Privacy Policy

Last updated: May 20, 2026

This Privacy Policy explains how Security Against AI (the "Site") collects, uses, and protects information about visitors. This Site is operated by CG Consulting, based in France. The Site complies with the EU General Data Protection Regulation (GDPR), the French Loi Informatique et Libertés, and applicable e-Privacy rules.

1. Who is responsible for your data

The data controller is:

• Security Against AI
• Email: contact@securityagainstai.com
• Site: https://www.securityagainstai.com

For any privacy-related question, contact us at the address above. We will respond within 30 days as required by GDPR Article 12.

2. What data we collect, and why

2.1 Newsletter signups

If you subscribe to our newsletter, we collect your email address. We use it only to send the newsletter you signed up for. We do not share it with third parties for marketing.

Legal basis: your explicit consent under GDPR Article 6(1)(a). You can withdraw consent at any time by clicking the unsubscribe link in any email or by emailing us.

2.2 Contact form submissions

If you send us a message via the Contact page, we collect the name, email, phone (optional), subject and message you provide. We use this only to respond to your inquiry.

Legal basis: legitimate interest in responding to inbound communications, GDPR Article 6(1)(f).

2.3 Site analytics

We use Google Analytics 4 to understand how visitors find and use the Site. Google Analytics may collect:

• Your IP address (anonymized before storage)
• Device and browser type
• Pages visited, time on page, referring website
• Approximate geographic location (city-level)

This data is aggregated and not used to identify you personally. Legal basis: legitimate interest in measuring audience and improving the Site, GDPR Article 6(1)(f).

2.4 Server logs

Our hosting provider (Webflow) records standard server logs including IP address, timestamp, and pages requested. These are retained briefly for security and operational purposes.

3. Cookies

The Site uses two categories of cookies:

• Strictly necessary cookies — required for the Site to function (session, security). No consent required.
• Analytics cookies — set by Google Analytics to measure traffic. Lifespan: up to 2 years. You can opt out by using a browser extension like Google Analytics Opt-out or by enabling "Do Not Track" / "Global Privacy Control" in your browser.

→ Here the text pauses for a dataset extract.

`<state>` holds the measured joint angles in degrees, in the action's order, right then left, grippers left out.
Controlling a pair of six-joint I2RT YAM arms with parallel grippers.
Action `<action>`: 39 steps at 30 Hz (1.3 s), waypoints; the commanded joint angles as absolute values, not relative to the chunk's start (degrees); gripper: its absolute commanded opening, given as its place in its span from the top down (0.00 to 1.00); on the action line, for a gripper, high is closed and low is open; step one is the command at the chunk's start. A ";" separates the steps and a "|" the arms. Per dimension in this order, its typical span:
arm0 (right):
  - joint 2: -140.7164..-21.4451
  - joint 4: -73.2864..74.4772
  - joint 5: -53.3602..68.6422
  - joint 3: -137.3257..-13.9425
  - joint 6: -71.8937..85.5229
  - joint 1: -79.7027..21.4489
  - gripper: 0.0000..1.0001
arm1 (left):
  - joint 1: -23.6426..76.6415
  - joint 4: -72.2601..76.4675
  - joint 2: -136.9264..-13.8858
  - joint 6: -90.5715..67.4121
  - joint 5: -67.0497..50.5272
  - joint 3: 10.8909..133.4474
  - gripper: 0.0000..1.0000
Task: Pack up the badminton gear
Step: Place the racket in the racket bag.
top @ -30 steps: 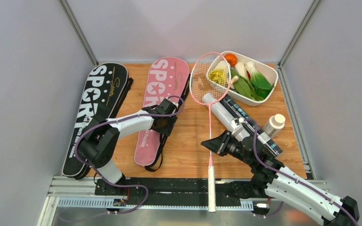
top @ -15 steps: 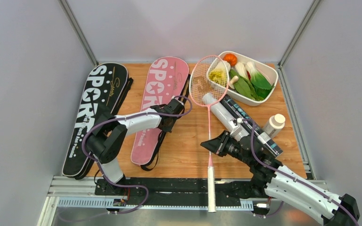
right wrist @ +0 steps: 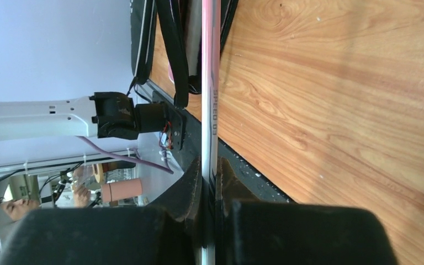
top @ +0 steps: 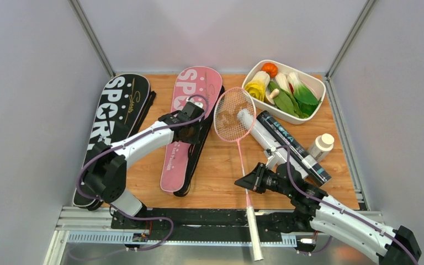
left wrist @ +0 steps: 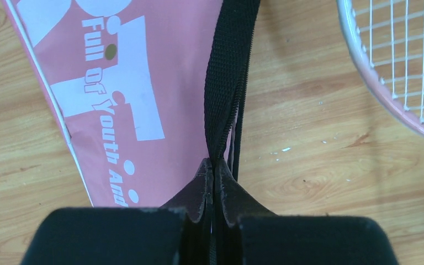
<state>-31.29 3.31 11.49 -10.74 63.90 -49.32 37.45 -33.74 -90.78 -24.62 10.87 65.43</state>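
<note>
Landmark: the pink cover (top: 190, 122), lying lengthwise on the wooden table (top: 221, 165), wide end toward the back wall. White lettering reads "SPORT" along it; the left wrist view shows smaller print, "Full Of Youth An…", cut off by the fingers.

Left gripper (left wrist: 214, 175): fingers pressed together, pinching the black strap (left wrist: 229, 72) that runs along the pink cover's right edge. From above the gripper sits over that edge, about mid-length of the cover.

Black cover (top: 110, 132): left of the pink cover, parallel to it, same "SPORT" in white plus a gold script line too small to read.

Pink racket (top: 235, 118): just right of the pink cover; head near the cover's wide end, shaft slanting toward the near edge, white grip hanging past the table over the black rail. Shaft print in the right wrist view: "SPEED 03".

Right gripper (top: 252, 181): closed on the racket shaft just above the grip, right of the pink cover's narrow end.

Two tubes (top: 279, 143): right of the racket, side by side on a slant, one white, one black. Black tube shows light lettering, not legible with confidence; the racket head overlaps the white tube's far end.

White bowl (top: 314, 83) of toy vegetables: back right, well apart from the pink cover. Small white bottle (top: 321, 146): right of the tubes.
</note>
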 commanded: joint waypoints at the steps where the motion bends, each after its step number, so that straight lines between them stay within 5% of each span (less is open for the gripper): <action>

We do not use advertising, retargeting, or profiling cookies.

4. Who we share data with

We share personal data with the following data processors, each bound by a Data Processing Agreement consistent with GDPR Article 28:

• Webflow, Inc. (United States) — Site hosting, form submissions, newsletter list. Transfer to the U.S. is covered by the EU-U.S. Data Privacy Framework and Standard Contractual Clauses. See Webflow's Privacy Policy.
• Google LLC (United States) — analytics via Google Analytics 4. Transfer covered by the EU-U.S. Data Privacy Framework. See Google's Privacy Policy.

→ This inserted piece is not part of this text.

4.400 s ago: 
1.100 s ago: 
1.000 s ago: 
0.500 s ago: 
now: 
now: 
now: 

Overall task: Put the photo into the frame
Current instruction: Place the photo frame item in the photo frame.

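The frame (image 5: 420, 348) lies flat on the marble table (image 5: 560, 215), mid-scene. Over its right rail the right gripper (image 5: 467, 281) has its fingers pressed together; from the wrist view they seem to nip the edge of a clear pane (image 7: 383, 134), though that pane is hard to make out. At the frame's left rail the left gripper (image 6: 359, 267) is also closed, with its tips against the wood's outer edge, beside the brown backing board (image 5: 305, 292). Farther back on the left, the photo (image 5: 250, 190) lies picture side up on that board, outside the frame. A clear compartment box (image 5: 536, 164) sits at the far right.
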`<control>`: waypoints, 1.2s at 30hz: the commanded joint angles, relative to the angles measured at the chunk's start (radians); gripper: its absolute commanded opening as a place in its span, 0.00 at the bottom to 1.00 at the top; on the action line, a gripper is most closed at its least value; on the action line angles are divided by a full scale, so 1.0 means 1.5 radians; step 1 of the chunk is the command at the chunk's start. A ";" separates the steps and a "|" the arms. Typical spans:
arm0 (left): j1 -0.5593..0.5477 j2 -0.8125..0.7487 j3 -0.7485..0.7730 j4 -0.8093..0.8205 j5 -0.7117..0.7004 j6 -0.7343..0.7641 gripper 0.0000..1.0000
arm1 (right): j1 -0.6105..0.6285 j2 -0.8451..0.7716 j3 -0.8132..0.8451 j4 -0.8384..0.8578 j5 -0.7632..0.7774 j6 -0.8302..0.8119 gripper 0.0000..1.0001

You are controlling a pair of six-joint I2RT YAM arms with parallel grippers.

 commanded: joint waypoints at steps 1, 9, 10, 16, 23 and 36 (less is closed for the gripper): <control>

We do not sell or rent personal data to anyone. We disclose data only when legally required (court order, official request from a competent authority).

5. How long we keep your data

• Newsletter email: until you unsubscribe.
• Contact form messages: up to 24 months after the last exchange, then deleted.
• Analytics data: up to 14 months (Google Analytics 4 default retention, configurable in the GA admin).
• Server logs: typically 30 days (Webflow's standard).

6. Your rights under GDPR

You have the right to:

1. Access the personal data we hold about you (Article 15)
2. Rectify inaccurate data (Article 16)
3. Erase your data — "right to be forgotten" (Article 17)
4. Restrict processing in certain circumstances (Article 18)
5. Receive your data in a portable format (Article 20)
6. Object to processing based on legitimate interest (Article 21)
7. Withdraw consent at any time, without affecting prior lawful processing (Article 7(3))
8. Lodge a complaint with the French data protection authority (CNIL — www.cnil.fr) or the supervisory authority in your country of residence

To exercise any right, email contact@securityagainstai.com. We may ask you to verify your identity before acting on certain requests.

7. Children

The Site is not directed at children under 16. We do not knowingly collect data from anyone under 16. If you believe a child has provided us with personal data, contact us and we will delete it.

8. Security

The Site is served exclusively over HTTPS. Form submissions and newsletter signups are encrypted in transit. We rely on Webflow's infrastructure security and follow industry-standard practices for the data we control.

No internet transmission is 100% secure. If we become aware of a personal data breach affecting you, we will notify the CNIL within 72 hours and notify you directly if the breach poses a high risk to your rights.

9. Changes to this Policy

We may update this Policy as the Site evolves. The "Last updated" date at the top reflects the most recent revision. Material changes will be announced on the Site and, where appropriate, by email to newsletter subscribers.

10. Contact

Questions about this Policy or how we handle your data:

Security Against AI
Email: contact@securityagainstai.com

This Privacy Policy is provided for information purposes. CG Consulting reserves the right to update it without prior notice. For binding legal advice, consult a qualified attorney in your jurisdiction.